El sueño en los niños con problemas sensoriales

una de las preocupaciones más grandes es el sueño de nuestros hijos. La típica pregunta ¿y cómo duerme  tu hijo? nunca falta. Hay niños que duermen muy bien, otros que se despiertan a media noche, que es una batalla dormirlos o que se duermen demasiado tarde.  

Entre los 3 y 6 meses, la mayoría de los bebés ya tiene un ciclo regular de sueño-vigilia (como los  adultos) y hacia los 2 años la mayoría de los niños ha pasado más tiempo dormido que despierto. Estudios demuestran que entre los primeros cinco años de vida, se necesita un promedio de 10 a 13 horas de sueño y tiempo de descanso o siesta durante el día. La National Sleep Foundation, establece que el sueño de calidad es aquel que tiene la duración adecuada dependiendo de la edad, no es interrumpido y ocurre en el lugar apropiado y de la forma correcta.  

La mayoría de veces, los problemas de sueño son causa de asociaciones y hábitos incorrectos que hemos creado para dormir. A estos problemas conductuales se les denomina en inglés Behavioral Insomnia of Children (BIC) y son sumamente comunes y fáciles de mejorar.
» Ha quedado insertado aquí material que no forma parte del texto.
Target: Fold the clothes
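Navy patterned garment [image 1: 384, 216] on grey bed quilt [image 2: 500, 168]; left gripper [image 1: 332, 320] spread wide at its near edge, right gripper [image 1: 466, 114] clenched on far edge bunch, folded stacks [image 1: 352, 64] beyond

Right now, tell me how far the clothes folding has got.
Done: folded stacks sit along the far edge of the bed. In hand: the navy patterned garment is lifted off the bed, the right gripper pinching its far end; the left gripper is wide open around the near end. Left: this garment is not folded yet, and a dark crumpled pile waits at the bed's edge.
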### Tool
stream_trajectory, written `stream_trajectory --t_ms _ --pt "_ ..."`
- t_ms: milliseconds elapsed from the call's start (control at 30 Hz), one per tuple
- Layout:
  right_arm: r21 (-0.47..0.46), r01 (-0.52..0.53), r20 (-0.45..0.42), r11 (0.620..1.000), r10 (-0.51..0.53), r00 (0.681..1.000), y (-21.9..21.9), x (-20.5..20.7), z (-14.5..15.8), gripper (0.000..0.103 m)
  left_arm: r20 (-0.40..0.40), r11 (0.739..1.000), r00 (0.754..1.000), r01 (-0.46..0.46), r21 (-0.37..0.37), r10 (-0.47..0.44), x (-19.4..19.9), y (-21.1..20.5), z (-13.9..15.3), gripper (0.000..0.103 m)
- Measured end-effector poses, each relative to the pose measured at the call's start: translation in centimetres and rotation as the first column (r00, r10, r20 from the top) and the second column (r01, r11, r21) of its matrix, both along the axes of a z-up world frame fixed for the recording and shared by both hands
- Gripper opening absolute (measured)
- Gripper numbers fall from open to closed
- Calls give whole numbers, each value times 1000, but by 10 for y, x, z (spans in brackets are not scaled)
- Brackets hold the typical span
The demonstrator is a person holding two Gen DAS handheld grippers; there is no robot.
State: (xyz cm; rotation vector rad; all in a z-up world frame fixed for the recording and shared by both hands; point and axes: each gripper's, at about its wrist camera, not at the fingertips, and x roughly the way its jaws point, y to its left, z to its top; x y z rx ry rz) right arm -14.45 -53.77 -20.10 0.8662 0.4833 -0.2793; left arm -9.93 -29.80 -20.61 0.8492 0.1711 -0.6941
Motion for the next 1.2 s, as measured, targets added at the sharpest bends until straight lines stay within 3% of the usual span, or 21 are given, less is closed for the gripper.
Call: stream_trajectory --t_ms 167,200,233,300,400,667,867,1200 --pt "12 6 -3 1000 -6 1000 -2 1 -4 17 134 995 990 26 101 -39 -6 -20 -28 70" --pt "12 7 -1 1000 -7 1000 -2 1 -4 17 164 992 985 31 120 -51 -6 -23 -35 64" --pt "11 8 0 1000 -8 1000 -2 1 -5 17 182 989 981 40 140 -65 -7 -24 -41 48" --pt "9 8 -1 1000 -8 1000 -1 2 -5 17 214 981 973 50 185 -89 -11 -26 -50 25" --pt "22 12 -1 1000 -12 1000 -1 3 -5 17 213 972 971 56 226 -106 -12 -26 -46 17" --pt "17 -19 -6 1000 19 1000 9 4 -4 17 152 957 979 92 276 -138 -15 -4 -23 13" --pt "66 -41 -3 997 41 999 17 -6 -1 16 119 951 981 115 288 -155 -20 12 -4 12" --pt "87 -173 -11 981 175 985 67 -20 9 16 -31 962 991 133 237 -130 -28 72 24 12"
Pero algunas veces, aunque intentemos mejorarlos, no logramos resolverlos y debemos indagar un poco más. En estos casos, los problemas conductuales de sueño pueden tener su origen en un Desorden de Procesamiento Sensorial. 
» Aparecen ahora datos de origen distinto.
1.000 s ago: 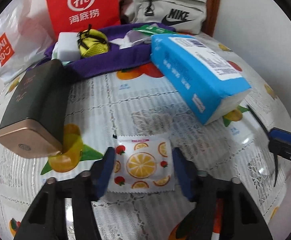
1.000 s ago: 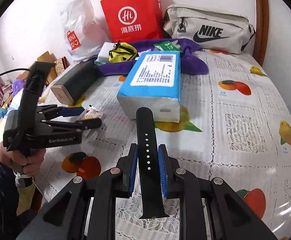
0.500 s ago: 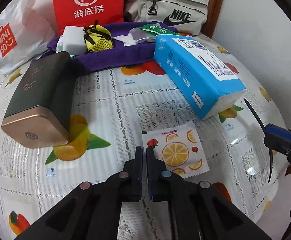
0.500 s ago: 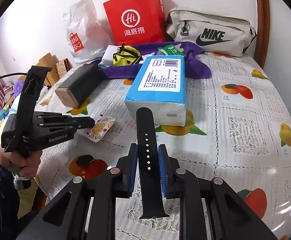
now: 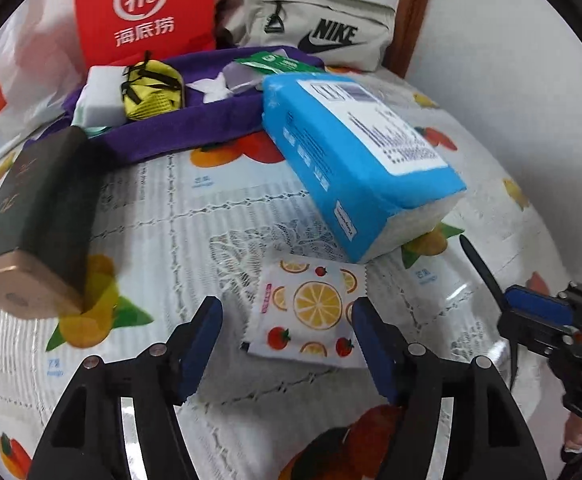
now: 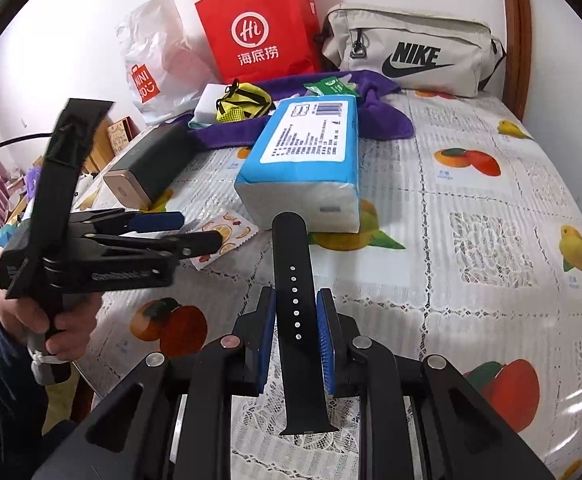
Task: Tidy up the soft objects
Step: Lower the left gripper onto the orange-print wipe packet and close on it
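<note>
Hovering low in the frame with its jaws spread wide, the left gripper (image 5: 287, 334) is bracketing the flat white sachet printed with orange slices and strawberries (image 5: 309, 314), which is lying on the fruit-patterned plastic tablecloth (image 5: 195, 216) just below the big blue plastic-wrapped tissue pack (image 5: 355, 160); the pick-up step appears to be in hand, and the next move is probably calling for lowering and closing on the sachet's edges without sliding it. The right gripper (image 6: 295, 336) is clamping a black perforated rubber watch strap (image 6: 293, 280) at lower centre. Counting: one sachet, one strap, one tissue pack, one dark box with a gold end (image 5: 31, 224) at left, one purple towel (image 5: 195, 120) at upper centre carrying one yellow mesh pouch (image 5: 151, 88)
</note>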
Desorden de Procesamiento Sensorial

La integración sensorial es la capacidad del cuerpo de organizar e interpretar la información captada por nuestros sentidos. El DPS se caracteriza por problemas  para organizar las sensaciones que vienen del propio cuerpo y del ambiente y nos afectan en una o más áreas del desarrollo, incluido el descanso. 

De ser necesario, es importante realizar un perfil sensorial del niño con un profesional  para poder incluir estrategias sensoriales  específicas como parte de la rutina para dormir. Las actividades diarias pueden afectar la habilidad de dormir durante la noche, por lo que es importante encontrar un balance y no permitir que llegue sobre o poco estimulado a la hora de dormir. 
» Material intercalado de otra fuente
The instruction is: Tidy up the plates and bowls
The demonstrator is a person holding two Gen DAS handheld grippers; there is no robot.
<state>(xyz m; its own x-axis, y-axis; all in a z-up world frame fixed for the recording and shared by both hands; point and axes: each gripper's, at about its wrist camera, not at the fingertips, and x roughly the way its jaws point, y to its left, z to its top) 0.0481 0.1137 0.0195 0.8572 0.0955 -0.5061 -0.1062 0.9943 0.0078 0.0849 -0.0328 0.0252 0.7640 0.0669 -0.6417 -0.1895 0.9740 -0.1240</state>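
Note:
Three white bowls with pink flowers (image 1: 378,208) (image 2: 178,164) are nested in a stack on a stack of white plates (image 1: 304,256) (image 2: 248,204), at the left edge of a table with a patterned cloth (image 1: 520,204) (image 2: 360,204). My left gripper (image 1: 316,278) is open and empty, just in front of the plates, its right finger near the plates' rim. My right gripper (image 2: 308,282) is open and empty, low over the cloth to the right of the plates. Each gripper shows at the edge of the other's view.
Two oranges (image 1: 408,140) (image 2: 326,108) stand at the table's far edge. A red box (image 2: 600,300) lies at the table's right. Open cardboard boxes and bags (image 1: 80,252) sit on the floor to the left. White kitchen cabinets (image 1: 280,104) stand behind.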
Ejemplos de estrategias sensoriales

Usar pijamas pegaditas o sábanas con peso, realizar masajes con presión, balanceos rítmicos o ejercicios de respiración, como soplar burbujas antes de dormir. El apoyo que podamos darle a nuestros hijos tanto en actividades diurnas como nocturnas es clave para la autorregulación y el desarrollo general.  

El sueño es especialmente importante para los bebés y los niños ya que impacta directamente en el desarrollo físico y mental.  

Señales de Alerta de problemas de sueño

  • Requiere más de 30-45 minutos de rutina antes de dormirse.
  • Toma más de 20 minutos para dormirse o menos de 5.
  • Requiere de alguien presente en el cuarto, o incluso dentro del mismo espacio para dormirse.
  • Despertares nocturnos constantes con dificultad para volverse a dormir, despertarse a comer o jugar.
  • Patrones de sueño incosistentes (duerme 6 horas un día y 10 el siguiente).
  • Obtiene menos de las horas recomendadas de sueño por la AASM.